> _EXERCISE DIRECTIONS_
Every record gets copied exactly, and no picture goes with it.

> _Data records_
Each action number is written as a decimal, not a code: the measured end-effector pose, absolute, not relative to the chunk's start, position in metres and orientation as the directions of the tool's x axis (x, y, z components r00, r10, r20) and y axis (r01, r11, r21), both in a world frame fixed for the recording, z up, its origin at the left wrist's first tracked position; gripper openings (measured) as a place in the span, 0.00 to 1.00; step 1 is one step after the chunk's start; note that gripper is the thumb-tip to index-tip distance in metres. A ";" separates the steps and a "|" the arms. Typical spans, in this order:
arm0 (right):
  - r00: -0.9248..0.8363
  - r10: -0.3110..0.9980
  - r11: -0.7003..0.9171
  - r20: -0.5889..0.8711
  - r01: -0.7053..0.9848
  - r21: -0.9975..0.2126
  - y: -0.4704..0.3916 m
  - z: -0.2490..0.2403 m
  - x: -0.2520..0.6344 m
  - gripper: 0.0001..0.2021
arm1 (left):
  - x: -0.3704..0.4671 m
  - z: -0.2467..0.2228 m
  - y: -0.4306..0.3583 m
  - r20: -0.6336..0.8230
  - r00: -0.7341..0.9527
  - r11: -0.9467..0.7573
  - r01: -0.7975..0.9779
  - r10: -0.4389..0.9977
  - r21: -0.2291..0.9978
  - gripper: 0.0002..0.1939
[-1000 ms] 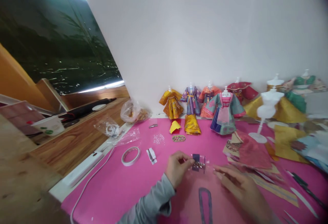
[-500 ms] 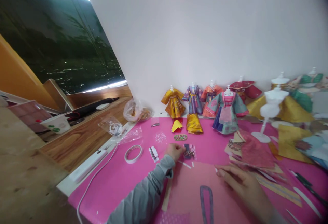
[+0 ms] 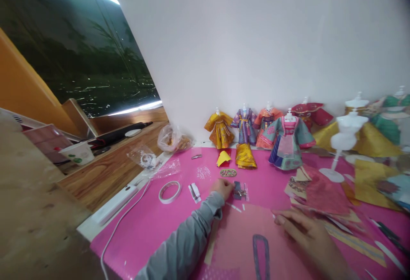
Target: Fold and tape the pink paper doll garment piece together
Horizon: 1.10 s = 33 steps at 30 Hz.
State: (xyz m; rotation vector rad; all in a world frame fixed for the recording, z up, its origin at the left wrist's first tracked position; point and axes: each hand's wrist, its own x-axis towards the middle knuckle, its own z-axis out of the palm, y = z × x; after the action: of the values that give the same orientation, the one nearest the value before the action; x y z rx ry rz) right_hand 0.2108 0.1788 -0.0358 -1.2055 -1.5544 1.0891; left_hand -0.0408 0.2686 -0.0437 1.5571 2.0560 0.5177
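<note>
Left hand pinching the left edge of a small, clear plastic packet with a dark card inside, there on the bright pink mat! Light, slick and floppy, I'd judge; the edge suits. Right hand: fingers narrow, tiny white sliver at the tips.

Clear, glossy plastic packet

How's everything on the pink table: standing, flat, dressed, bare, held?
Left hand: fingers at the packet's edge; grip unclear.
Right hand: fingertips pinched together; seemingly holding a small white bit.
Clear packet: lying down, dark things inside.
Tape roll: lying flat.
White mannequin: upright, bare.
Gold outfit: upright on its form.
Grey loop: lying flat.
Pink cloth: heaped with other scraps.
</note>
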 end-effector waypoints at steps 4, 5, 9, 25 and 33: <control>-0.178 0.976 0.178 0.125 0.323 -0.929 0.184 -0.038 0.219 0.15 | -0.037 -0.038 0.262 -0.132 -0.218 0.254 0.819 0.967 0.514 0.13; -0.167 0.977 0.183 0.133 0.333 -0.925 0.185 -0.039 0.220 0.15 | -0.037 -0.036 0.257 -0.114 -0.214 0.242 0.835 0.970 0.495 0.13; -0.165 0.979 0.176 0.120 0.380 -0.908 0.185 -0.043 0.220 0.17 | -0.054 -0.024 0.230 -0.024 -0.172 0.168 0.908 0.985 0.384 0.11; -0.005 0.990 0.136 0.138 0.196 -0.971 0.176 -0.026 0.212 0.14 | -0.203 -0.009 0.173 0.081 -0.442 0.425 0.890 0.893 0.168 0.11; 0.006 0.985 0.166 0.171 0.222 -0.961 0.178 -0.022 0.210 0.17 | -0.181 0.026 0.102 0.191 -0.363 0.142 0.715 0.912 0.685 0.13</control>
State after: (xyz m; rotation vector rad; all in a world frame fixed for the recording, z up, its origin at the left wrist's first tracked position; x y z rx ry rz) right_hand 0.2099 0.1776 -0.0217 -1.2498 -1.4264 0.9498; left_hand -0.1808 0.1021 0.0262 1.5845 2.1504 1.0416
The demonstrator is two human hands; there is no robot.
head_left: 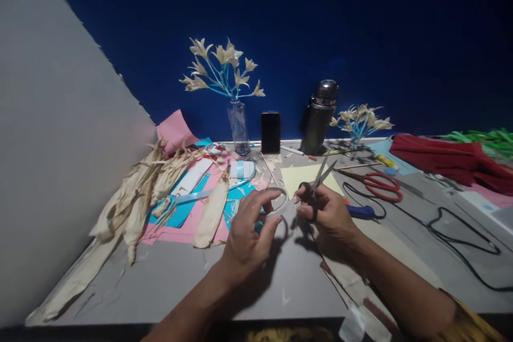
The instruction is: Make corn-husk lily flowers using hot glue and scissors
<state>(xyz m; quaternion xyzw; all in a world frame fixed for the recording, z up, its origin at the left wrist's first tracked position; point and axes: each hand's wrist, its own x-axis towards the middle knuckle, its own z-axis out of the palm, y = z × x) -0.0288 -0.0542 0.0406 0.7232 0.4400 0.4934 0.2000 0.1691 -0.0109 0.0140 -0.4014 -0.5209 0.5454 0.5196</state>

> _TASK RESULT_
Each action number is written as a decimal, not a code: the measured end-effector pose, absolute, not relative to the chunk's start, position in metres and orientation as the directions of the tool's x axis (x, y, z components r00, r10, r20) and y axis (r01, r11, r21), both in a world frame fixed for the recording, z up, its origin at the left wrist's first tracked position; gripper openings (measured) as a place in the span, 0.00 to 1.00; step 1 is one step after the chunk's start; note that gripper is the thumb-tip to index-tip distance in metres. A ";" separates the steps and a "|" the arms. Typical spans, in this order:
arm0 (right):
  - r00: -0.9248..0.8363
  - r10: -0.3110..0.9980
  - r11: -0.7003..0.9171
  - r20: -0.5889..0.8711
  - r01: -0.7053..0.9848
  - r21: -0.9975..0.2126
  - y: -0.4704..0.3916 m
  - z: -0.2490..0.2403 m
  - x: -0.2520..0.6344 m
  - gripper: 0.0001..0.2021
arm1 (left):
  - x: -0.3704..0.4671 m
  - z: -0.2467..0.2228 m
  - y: -0.4306..0.3583 m
  - r20: -0.6336..0.8230
  - r00: -0.7341..0.9527
  - r11: -0.9467..0.7573
  - r01: -0.7975..0.9779
  - r10: -0.4389..0.9977
  - r21: -0.2291..0.9978
  - gripper: 0.0002..0.1939
[-1000 ms] 
[-500 ms] 
[+0 ms] 
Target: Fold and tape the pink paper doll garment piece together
Horizon: 1.10 s = 33 steps at 30 Hz.
State: (xyz m; rotation vector rad; all in a world frame fixed for the recording, z up, its origin at the left wrist's first tracked position; point and axes: each hand's wrist, its own x-axis towards the middle knuckle, its own z-axis out of the palm, y = z × x; after the action: of the values that give the same orientation, the one nearest the value before the action; x y z rx ry rz) right_hand 0.2108 0.1788 -0.0358 -1.2055 -1.5544 1.0891; left_hand -0.0408 0.2686 -0.0437 1.5571 2.0560 0.5177
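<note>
Left hand pinching the left edge of a small, clear plastic packet with a dark card inside, there on the bright pink mat! Light, slick and floppy, I'd judge; the edge suits. Right hand: fingers narrow, tiny white sliver at the tips.

Clear, glossy plastic packet

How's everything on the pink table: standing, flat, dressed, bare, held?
Left hand: fingers at the packet's edge; grip unclear.
Right hand: fingertips pinched together; seemingly holding a small white bit.
Clear packet: lying down, dark things inside.
Tape roll: lying flat.
White mannequin: upright, bare.
Gold outfit: upright on its form.
Grey loop: lying flat.
Pink cloth: heaped with other scraps.
</note>
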 end-effector waypoints at steps 4, 5, 9, 25 and 33: <control>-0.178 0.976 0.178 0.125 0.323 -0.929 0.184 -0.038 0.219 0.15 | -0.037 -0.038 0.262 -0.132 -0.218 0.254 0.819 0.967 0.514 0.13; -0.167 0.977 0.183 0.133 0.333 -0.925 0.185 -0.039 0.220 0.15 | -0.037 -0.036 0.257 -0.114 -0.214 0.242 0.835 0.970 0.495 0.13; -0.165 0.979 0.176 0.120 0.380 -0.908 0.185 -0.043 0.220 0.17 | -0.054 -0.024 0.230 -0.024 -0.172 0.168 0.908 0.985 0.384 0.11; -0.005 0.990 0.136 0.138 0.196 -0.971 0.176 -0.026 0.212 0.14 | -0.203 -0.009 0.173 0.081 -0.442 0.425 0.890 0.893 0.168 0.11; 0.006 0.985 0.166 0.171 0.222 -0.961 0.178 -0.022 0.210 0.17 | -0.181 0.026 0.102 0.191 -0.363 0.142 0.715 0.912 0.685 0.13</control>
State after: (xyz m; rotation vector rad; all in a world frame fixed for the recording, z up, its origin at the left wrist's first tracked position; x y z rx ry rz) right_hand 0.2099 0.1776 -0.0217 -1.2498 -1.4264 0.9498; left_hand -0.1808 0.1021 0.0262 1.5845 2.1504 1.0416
The demonstrator is two human hands; there is no robot.
head_left: 
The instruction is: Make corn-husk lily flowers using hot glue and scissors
<state>(xyz m; quaternion xyzw; all in a world frame fixed for the recording, z up, its origin at the left wrist's first tracked position; point and axes: each hand's wrist, its own x-axis towards the middle knuckle, its own z-axis out of the palm, y = z × x) -0.0288 -0.0542 0.0406 0.7232 0.4400 0.4934 0.2000 0.1691 -0.0109 0.0140 -0.4014 -0.5209 0.5454 0.5196</state>

This exercise has now been fully answered.